Reproduce the listing below exactly, from its first line down to and including the line with "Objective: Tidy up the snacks".

[RECORDED INFORMATION]
═══

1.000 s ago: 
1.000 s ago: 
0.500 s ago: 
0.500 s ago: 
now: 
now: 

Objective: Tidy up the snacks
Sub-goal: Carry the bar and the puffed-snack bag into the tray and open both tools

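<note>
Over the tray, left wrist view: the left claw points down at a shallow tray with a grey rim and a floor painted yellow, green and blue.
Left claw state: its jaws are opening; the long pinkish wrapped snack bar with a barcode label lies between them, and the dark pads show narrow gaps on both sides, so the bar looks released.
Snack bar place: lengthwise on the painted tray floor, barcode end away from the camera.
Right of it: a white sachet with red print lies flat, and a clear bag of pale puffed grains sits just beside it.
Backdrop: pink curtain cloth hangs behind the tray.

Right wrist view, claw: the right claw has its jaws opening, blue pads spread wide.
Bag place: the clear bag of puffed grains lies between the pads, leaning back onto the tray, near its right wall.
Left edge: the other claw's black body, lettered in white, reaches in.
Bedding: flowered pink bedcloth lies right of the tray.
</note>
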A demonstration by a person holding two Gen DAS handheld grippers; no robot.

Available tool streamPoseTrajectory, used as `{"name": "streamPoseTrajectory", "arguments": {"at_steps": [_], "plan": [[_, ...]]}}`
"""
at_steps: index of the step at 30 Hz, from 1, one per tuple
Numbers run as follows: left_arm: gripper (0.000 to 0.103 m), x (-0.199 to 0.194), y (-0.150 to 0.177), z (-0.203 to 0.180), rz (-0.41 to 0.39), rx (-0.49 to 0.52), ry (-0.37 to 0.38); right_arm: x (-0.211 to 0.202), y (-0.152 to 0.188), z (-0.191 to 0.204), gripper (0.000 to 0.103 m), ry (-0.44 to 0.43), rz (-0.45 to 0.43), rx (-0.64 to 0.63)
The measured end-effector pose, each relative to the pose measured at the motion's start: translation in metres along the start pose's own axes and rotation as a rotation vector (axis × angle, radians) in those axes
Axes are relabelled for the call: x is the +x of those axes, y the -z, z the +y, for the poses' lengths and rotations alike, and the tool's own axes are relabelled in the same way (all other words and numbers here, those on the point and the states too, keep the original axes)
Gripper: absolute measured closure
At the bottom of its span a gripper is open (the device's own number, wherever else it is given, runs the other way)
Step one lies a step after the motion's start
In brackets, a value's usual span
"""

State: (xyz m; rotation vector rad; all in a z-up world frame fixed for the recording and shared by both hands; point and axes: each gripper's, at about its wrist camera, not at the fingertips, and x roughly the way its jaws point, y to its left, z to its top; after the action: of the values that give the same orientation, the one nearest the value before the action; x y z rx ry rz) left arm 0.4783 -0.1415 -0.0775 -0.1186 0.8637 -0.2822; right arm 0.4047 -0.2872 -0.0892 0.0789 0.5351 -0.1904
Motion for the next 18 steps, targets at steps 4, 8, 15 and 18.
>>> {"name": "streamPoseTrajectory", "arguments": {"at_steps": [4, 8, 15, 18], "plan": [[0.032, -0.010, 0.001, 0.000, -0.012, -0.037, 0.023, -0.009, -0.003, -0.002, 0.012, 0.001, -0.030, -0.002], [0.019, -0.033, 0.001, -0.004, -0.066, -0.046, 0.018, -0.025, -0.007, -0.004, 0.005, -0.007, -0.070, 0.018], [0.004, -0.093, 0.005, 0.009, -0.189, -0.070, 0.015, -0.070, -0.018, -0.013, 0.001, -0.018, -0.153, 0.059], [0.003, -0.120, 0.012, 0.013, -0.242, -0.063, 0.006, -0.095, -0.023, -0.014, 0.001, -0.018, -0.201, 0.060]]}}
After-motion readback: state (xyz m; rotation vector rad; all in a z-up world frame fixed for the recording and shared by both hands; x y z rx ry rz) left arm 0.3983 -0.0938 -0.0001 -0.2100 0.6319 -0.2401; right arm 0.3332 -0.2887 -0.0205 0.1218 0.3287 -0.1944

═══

[WRITTEN RESPONSE]
1.000 s ago: 
1.000 s ago: 
0.500 s ago: 
0.500 s ago: 
now: 
now: 

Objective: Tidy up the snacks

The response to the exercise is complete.